[XenoCafe Logo] Click for Homepage
Home Tutorials Forum Blog Advertising Links Contact About

 



Festival: Linux Text-To-Speech Tutorial and Demo

Written by Tony Bhimani
Posted on July 22, 2006

Requirements
*nix based Operating System
Festival for Linux
PHP 3 or higher
LAME Ain't an MP3 Encoder (optional)

Download the source code: festival-tts.tar.gz

Contents
Introduction
Installing the Festival RPM with yum
Playing with Festival Text-To-Speech
Saving Text-To-Speech Audio to Disk with text2wave
Installing LAME MP3 Encoder
Converting WAV-RIFF Audio Files to MP3's
Building a PHP Front-End for Festival (text2wave)
PHP Text-To-Speech Demo
Conclusion


Introduction

This tutorial teaches you how to do text-to-speech (TTS) synthesis under Linux with the Festival application. Festival is free software framework for Unix-like systems that can take plain text and convert it into audible speech output.

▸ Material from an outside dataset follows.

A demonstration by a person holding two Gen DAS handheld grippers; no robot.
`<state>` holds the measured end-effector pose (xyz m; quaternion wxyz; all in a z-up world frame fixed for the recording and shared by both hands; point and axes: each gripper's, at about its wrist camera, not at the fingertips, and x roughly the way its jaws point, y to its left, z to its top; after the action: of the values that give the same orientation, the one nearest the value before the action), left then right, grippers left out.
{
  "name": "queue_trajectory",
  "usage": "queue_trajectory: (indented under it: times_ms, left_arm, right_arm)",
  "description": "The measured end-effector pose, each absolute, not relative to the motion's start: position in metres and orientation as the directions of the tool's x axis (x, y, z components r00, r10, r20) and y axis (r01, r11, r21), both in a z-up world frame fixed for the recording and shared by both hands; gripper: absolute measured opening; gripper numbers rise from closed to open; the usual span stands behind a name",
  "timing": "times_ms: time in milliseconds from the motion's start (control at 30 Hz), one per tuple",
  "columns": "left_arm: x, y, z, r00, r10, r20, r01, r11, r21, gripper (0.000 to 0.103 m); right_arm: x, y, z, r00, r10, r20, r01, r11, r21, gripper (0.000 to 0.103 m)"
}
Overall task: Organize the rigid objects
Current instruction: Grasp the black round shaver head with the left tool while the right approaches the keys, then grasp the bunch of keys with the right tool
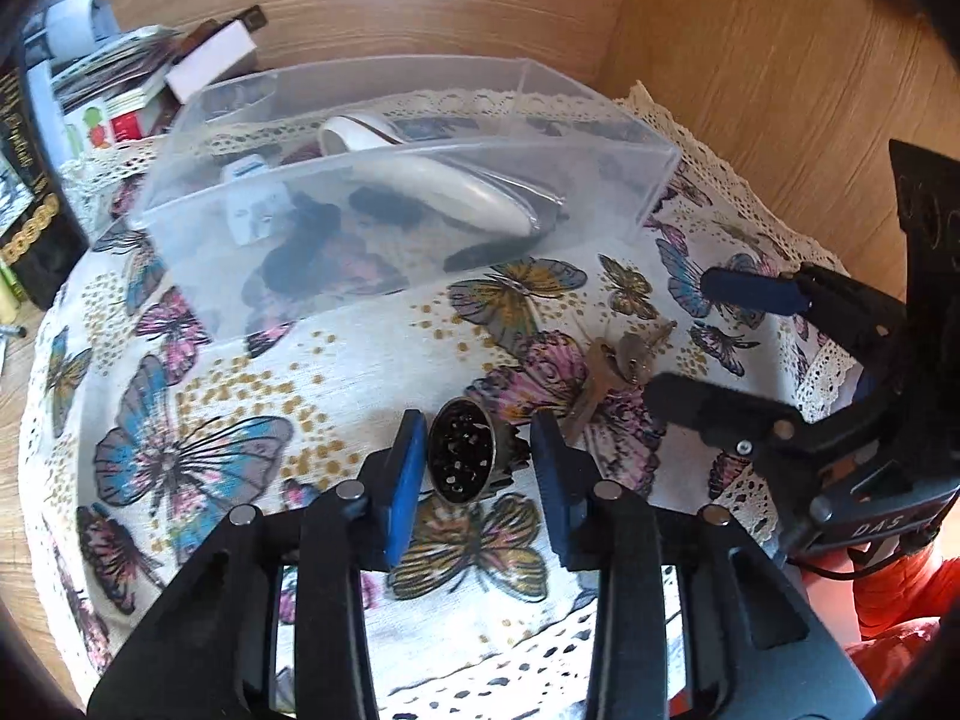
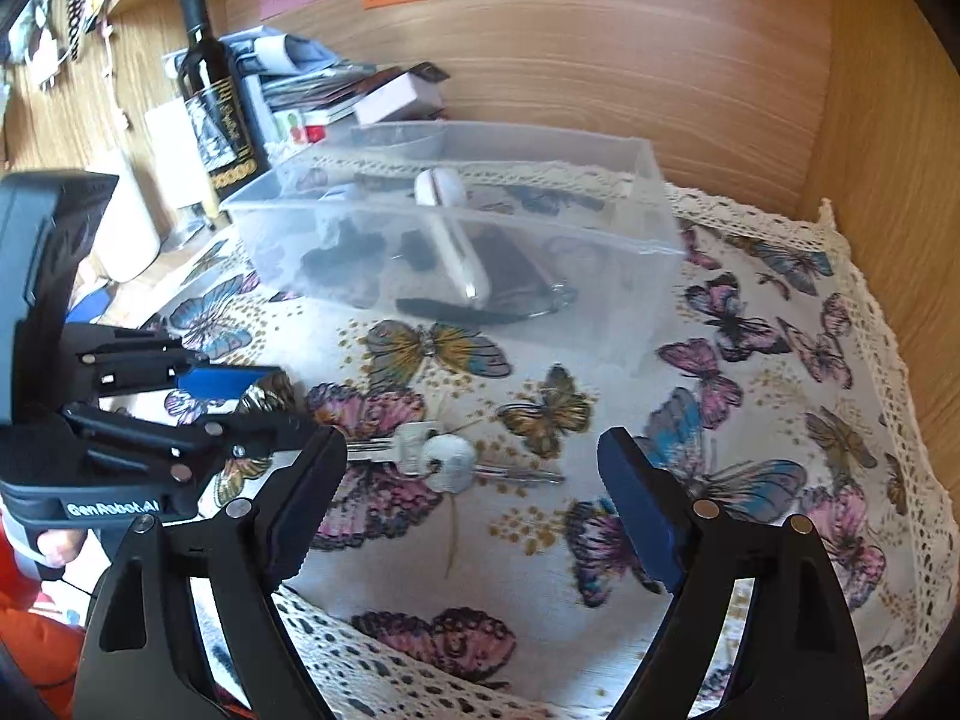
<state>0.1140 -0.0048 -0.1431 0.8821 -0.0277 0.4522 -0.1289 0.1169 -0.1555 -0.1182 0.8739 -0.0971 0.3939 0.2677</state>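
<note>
The left gripper [image 1: 474, 468] has its fingers spread around a small oval metal container [image 1: 461, 457] with dark flecked contents, the blue pads just beside it on either side, whether touching I cannot tell. It sits on the butterfly-print cloth [image 1: 336, 360] covering the surface. The right gripper [image 2: 474, 504] hangs with fingers wide apart above a bunch of keys [image 2: 441, 459] lying on the cloth. Behind stands a clear plastic box [image 2: 600, 276] holding a white device [image 2: 453, 240] and dark items

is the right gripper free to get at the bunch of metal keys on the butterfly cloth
Probably yes. The right gripper stands open, with the bunch of metal keys lying flat on the butterfly cloth just ahead between its fingers, nothing covering them. The left gripper sits close beside.
</note>
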Motion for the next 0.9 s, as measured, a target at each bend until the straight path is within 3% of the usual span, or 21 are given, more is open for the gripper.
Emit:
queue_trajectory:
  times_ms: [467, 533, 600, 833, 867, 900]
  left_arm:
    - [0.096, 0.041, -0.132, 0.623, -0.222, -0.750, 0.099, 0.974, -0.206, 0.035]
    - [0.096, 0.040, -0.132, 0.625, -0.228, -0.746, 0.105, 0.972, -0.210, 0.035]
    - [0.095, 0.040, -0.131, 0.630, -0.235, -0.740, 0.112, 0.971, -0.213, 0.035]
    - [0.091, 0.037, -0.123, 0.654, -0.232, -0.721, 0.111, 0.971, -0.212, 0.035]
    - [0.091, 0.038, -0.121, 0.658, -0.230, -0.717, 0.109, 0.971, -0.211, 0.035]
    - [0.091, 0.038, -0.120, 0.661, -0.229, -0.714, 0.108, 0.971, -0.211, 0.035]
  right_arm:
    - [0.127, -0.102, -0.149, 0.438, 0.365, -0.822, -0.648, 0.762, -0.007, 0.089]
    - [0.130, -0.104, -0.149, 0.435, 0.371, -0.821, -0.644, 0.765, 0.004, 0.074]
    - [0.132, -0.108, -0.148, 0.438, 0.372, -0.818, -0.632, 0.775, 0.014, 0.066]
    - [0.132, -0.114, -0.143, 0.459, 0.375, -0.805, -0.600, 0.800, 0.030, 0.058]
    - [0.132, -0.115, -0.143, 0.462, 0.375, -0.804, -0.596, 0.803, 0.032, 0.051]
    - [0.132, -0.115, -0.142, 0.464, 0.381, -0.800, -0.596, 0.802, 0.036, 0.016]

I'm sure we've all seen the Microsoft Merlin character (also known as a Microsoft Agent) that is part of MS Office and other Microsoft products. I'm not sure if that's where Merlin originally made his debut, but I'm pretty sure he can be chosen as an Office Assistant. MS Agents use speech synthesis to provide better interaction in their native application. I personally find it annoying but there are people that like it (Clippy is more to my liking. He doesn't say a word). One way Linux text-to-speech can be accomplished is by using Festival. The Linux flavor of choice for this tutorial is CentOS 4.2, but any Unix-like operating system will work if you can get Festival compiled or loaded via RPM (or some other means). In this tutorial I'll show you how to install Festival using yum, create a HTML form to accept user input, convert the text to speech with Festival's text2wave program while using some PHP processing, and optionally convert the default WAV-RIFF audio file into an MP3 using LAME to compress the file size. There are many more possibilities of using text-to-speech than I will be showing here, but this will get your feet wet so you can venture on to create more interesting Linux text-to-speech applications (a reminder script invoked via cron perhaps?).

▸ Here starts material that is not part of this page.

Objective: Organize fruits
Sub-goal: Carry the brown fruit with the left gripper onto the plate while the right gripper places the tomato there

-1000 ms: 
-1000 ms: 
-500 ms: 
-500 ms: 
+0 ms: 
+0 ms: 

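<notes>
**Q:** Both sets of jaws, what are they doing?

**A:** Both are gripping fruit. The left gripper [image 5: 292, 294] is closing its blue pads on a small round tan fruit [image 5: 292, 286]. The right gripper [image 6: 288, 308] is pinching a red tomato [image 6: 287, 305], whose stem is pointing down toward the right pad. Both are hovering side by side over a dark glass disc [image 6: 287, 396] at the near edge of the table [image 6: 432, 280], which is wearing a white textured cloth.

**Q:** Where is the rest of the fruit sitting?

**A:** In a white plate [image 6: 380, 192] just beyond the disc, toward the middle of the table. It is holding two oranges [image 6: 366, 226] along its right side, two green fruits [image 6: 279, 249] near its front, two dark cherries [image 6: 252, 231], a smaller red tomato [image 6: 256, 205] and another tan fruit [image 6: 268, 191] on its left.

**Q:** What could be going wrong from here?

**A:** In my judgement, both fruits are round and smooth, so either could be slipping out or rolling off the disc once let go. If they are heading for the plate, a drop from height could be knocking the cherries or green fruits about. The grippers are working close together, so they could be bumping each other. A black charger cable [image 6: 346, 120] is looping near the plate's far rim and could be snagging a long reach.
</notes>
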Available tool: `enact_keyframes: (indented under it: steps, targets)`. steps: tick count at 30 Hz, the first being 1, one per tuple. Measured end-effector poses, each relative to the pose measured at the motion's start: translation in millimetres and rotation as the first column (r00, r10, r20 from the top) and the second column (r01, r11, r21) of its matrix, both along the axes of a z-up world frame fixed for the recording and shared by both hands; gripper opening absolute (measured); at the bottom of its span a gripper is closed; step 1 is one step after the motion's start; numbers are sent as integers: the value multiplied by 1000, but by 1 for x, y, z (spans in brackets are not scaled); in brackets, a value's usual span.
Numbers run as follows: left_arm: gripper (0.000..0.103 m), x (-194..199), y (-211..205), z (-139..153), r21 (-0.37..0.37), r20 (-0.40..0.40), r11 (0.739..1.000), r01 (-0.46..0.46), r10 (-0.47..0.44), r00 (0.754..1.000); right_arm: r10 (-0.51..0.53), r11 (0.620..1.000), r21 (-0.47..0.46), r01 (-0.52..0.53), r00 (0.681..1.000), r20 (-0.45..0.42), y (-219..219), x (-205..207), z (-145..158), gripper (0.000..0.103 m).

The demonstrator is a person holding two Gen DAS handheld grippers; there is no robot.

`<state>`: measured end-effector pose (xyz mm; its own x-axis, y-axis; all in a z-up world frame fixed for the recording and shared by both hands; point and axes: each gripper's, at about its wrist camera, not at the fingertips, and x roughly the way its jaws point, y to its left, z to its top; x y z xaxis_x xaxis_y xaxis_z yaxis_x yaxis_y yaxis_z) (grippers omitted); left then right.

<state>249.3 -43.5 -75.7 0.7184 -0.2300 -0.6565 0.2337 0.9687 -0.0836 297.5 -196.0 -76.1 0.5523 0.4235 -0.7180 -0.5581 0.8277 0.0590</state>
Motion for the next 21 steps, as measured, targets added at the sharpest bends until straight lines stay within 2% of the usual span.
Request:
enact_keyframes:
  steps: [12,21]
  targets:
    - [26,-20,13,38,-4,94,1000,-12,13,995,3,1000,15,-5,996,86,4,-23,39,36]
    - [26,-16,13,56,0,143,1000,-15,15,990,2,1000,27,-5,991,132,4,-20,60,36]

Installing the Festival RPM with yum

For this tutorial you'll be installing Festival by RPM instead of source, but if you'd rather install Festival from source code then you can download the package here. It'd be a good idea to do it from source since Festival is up to version 1.95 (2.0 beta) and the CentOS 4.x RPM festival-1.4.2-25.i386.rpm is version 1.4.2. I haven't tried the source and can only speculate they may have improved the text-to-speech synthesis engine, but for this example the RPM release is good enough. If you aren't sure if Festival is already installed on your system you can check using the which command or with rpm.

which festival

[graphical representation of executing 'which festival']

As you can see above, Festival isn't anywhere to be found. It's unlikely that it is installed but if you want to try with rpm then issue this command.

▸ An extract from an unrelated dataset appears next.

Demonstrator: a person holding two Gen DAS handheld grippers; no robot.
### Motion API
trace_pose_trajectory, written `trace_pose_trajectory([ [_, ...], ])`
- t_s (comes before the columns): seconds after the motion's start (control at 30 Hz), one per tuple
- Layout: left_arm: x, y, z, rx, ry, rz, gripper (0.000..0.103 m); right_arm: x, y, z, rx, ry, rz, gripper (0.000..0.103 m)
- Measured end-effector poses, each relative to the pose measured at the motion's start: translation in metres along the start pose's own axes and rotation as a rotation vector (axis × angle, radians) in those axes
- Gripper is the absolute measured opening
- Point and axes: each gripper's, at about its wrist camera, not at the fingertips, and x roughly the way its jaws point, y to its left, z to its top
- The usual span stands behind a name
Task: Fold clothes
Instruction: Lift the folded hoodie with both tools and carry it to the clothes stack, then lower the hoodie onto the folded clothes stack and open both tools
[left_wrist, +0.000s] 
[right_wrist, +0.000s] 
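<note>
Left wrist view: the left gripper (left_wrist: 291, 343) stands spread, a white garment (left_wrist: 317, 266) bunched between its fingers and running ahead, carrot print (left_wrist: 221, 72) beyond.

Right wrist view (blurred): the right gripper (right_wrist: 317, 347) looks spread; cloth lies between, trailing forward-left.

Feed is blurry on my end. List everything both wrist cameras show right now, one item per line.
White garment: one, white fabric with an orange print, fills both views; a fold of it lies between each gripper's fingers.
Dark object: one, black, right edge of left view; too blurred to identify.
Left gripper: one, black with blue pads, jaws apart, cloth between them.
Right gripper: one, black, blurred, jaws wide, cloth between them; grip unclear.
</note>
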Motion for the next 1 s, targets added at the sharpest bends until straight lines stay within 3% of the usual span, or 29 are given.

rpm -qa | grep -i festival

If the Festival RPM is not shown then you most likely don't have it installed. No problem, that's where yum comes in. Now we'll install Festival using yum.

yum install festival

[graphical representation of executing 'yum install festival']

yum will communicate with the CentOS repository, resolve any dependencies Festival may have with your system, and prompt you to download and install the Festival RPM. Enter y for yes and hit enter. The Festival RPM is 18 megs so you may want to get up and stretch while it downloads. Once Festival is downloaded to your drive, you don't need to manually install it, yum will do it for you. There, you're done installing Festival. Next we'll play with it and make the computer do the talking for us.


Playing with Festival Text-To-Speech

We'll take a look at a few examples of how to use Festival. You should read the Festival man page for more information on its options and usage. Essentially all you do is pass a string of text to Festival with --tts option and it'll synthesis it into speech. You can also use text files and scripts to accomplish more dynamic audio output.

Example 1: A beautiful day message (echo text)

echo "It's such a beautiful day! Why are you in front of the computer?" | festival --tts

Example 2: What's today's date? (program output)

date '+%A, %B %e, %Y' | festival --tts

Example 3: Random number of the day (PHP shell script)

./rand.php | festival --tts

#!/usr/bin/php -q
<?php
// seed srand
srand((double)microtime()*1000000);
// what is the random number?
echo "The random number for the day is " . rand(1,25);
?>

As you can see, you have many options for sending text to Festival. If you took the time to read the Festival man page then you may have noticed that there is no option to save the audio output to a file. You won't be able to redirect it like you would for text to a file, so what can you do? Simple, there is a program in the Festival package called text2wave that let's you save the audio to a disk as a WAV file (among others).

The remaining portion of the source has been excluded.